読書百冊意自通ズ覚書

読んだあと、何かしらの余韻を残していく物語たちを、みんなどんな風に読んでいるのだろう?The note of reading one hundred books makes you understand more clearly.

桜もさよならも日本語

国語読本[1]などという、何やら堅苦しい本なのに、さすがに丸谷、分かりやすく、興味深く書いて呉れた。

 こんなに入り込んだ内容なのに、読んでいる間、全然立ち止まらずにすんなり進めるのは丸谷の手腕の賜物だろう。本当にこの人は文章が上手い。ほとほと感心してしまふ。

 

 だつて考えてもみてほしい。丸谷はこの本の中で、

「どうして社会に言葉(日本語)が普及したのか?」

「過去の歴史の流れも踏まえながら、日本語をどう扱い、どう教えていくのが最適なのか?」

という、ちょっと一言では——一言どころか本一冊費やしても——端的には答えられなさそうなことを、国語の教科書についてや大学入試問題の具体的な欠点・問題点・改善点・改善方法を示しながら、分かりやすくすっきりとした文章で論じている[2]のである!これはちょっとすごい。

 「普通に」「分かりやすく」が前面に出ているせいで、逆にそのすごさに気づかないかもしれないが、難しいことを、これほどわかりやすく書くことができるなんて驚き以外の何ものでもないだろう。

 ちょっと誉めすぎだろうか?しかし、自分では絶対にこんな風に書けない。尊敬。  

 ちなみに「漢語(時音語)」と「和語」なんて区別、考えてみたこともない。成程。

 

 文化や芸術は過去の産物を踏まえなくしてありえない、という考えを持ちはじめ、その後丸谷に出会い「古典に触れる大切さ」についての意見で裏付けを得たような気持ちになったが、その時は丸谷と自分の考え方が同じである、ということに気を取られていた。

 けれど今回再び、殊に歴史的仮名づかいの合理性・重要性についての話を読み、改めて、この人は本当にこういう所から出発しているんだなとしみじみ感じさせられた。自分のちょっとした気がつきなんかとは比べものにならないなと。

 

 また、歴史的仮名づかいで、「思ウ」「思ワナイ」など活用する時、「ワ行」と「ア行」があるのはつまり、 思ハナイ/思ヒマス/思フ/思フトキ/思ヘバ/思ヘ と元来の表記では「ハ行」(つまり歴史的仮名づかい)だからである、ということをみんな知らないので、 「思ウ」の活用にどうして「ア行」と「ヤ行」二つがあるのか[3]わからないまま丸暗記している という指摘に、妙に納得させられた。

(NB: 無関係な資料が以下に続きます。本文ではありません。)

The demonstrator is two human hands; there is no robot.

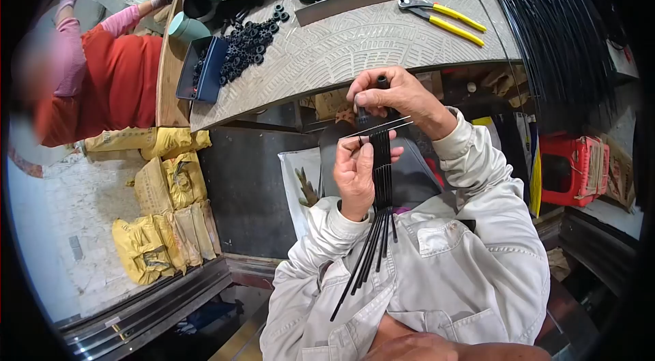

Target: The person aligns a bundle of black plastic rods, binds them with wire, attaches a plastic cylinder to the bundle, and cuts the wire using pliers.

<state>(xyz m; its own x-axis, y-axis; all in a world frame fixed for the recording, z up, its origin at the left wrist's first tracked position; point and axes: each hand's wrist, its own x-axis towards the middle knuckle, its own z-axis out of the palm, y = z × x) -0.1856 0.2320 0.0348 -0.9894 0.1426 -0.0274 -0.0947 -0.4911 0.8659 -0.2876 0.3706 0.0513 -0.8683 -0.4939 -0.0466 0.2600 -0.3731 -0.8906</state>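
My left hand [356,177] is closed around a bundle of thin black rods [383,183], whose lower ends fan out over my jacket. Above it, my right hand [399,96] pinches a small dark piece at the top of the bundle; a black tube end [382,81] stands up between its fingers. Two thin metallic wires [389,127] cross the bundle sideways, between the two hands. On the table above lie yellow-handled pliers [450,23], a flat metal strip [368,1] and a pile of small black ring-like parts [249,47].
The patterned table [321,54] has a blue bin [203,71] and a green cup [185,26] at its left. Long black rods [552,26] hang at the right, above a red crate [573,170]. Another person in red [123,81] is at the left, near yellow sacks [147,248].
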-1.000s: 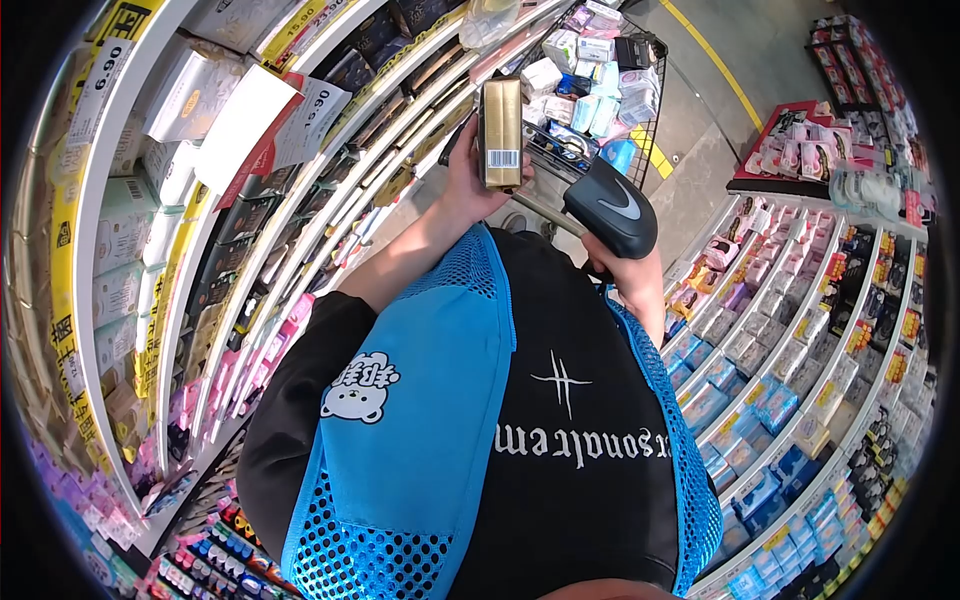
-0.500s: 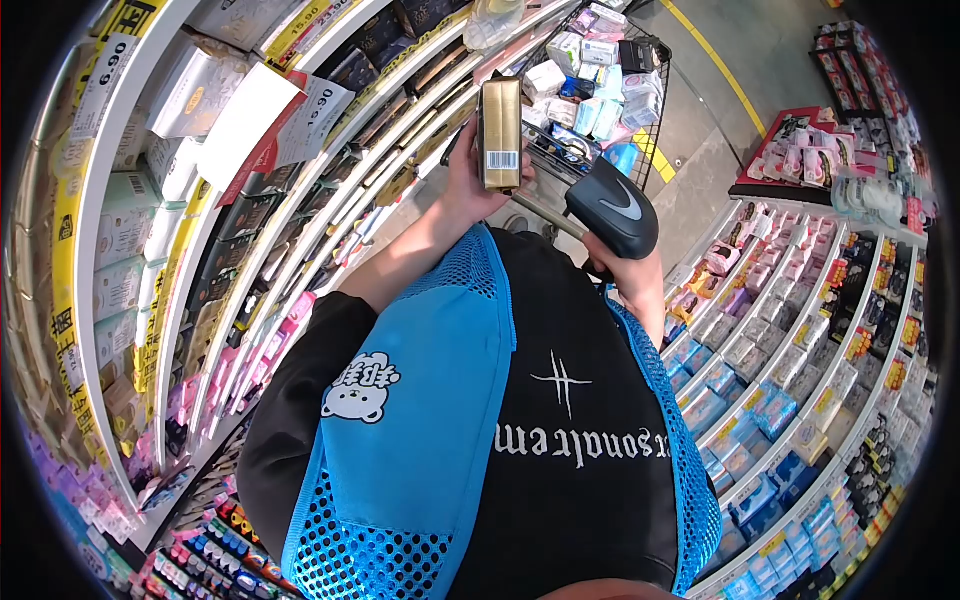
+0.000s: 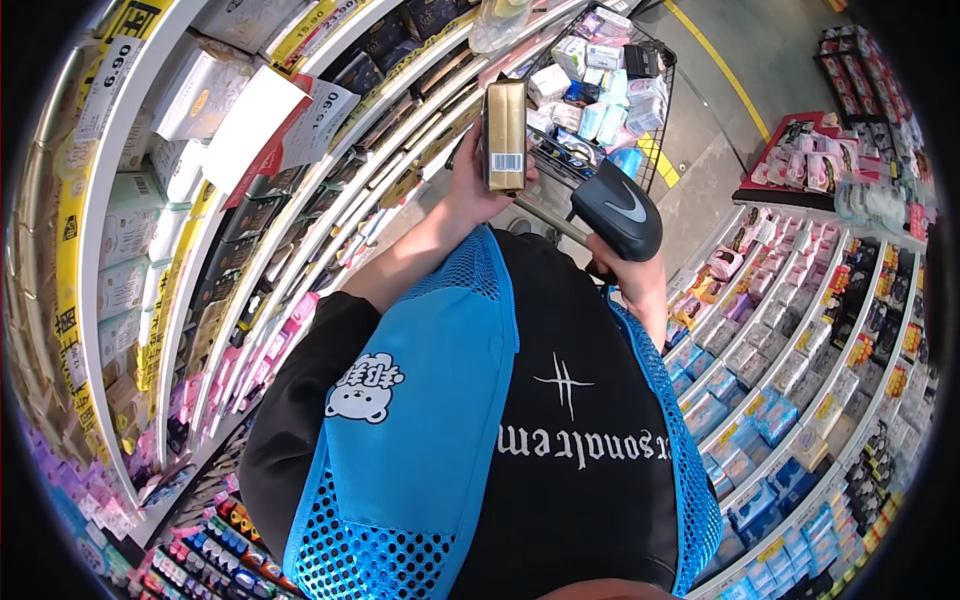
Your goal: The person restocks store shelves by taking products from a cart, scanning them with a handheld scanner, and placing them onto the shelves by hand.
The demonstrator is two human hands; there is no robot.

 なるほど、この原理を知らないのであれば、文法がちんぷんかんぷんになるのも頷けるというものである。そりゃ文法や古典が嫌いになるというものだ。

 

 強いてこの本の欠点を挙げるなら、丸谷の頭が良すぎて、難しいことも簡単に書いてくれるので、読んでいる方は、あたかも自分もこの知識・思考を体得したかのような気持ちになってしまっているということだろうか。

 読んでいる間は閃きと納得の連続で、日干しになった魚の目が水を得たような気になっているのだが、いざこの本を閉じて、サァ丸谷氏の主張するところを述べてみよ、と言われると、これが思い出せそうでからきしダメなのだ。

 なんだ、自分は日干しの魚じゃなくて干からびた魚だったんじゃないの、という。

 うぅむ、恐るべし丸谷才一……。  

 

notes

[1] この命名は文庫裏表紙の解説からで、決して私がつけたものではない。

[2] まとめている、というような簡単な程度のものではないと思はれる。こんなにスマートな文章で書かれているので見落としてしまいさうだけれど、これは充分に「論じて」おり、いはば論文とでも言へるであろう。見かけが従来の論文とは違ひ、しらめつらしい漢字とか抽象的すぎてあやふやな迷文ではないので、うつかり単なる批評本にとらへてしまいさうだけれども。

[3] もしくはなぜ「ヤ行」に「ア行」が入っているのかわからないまま。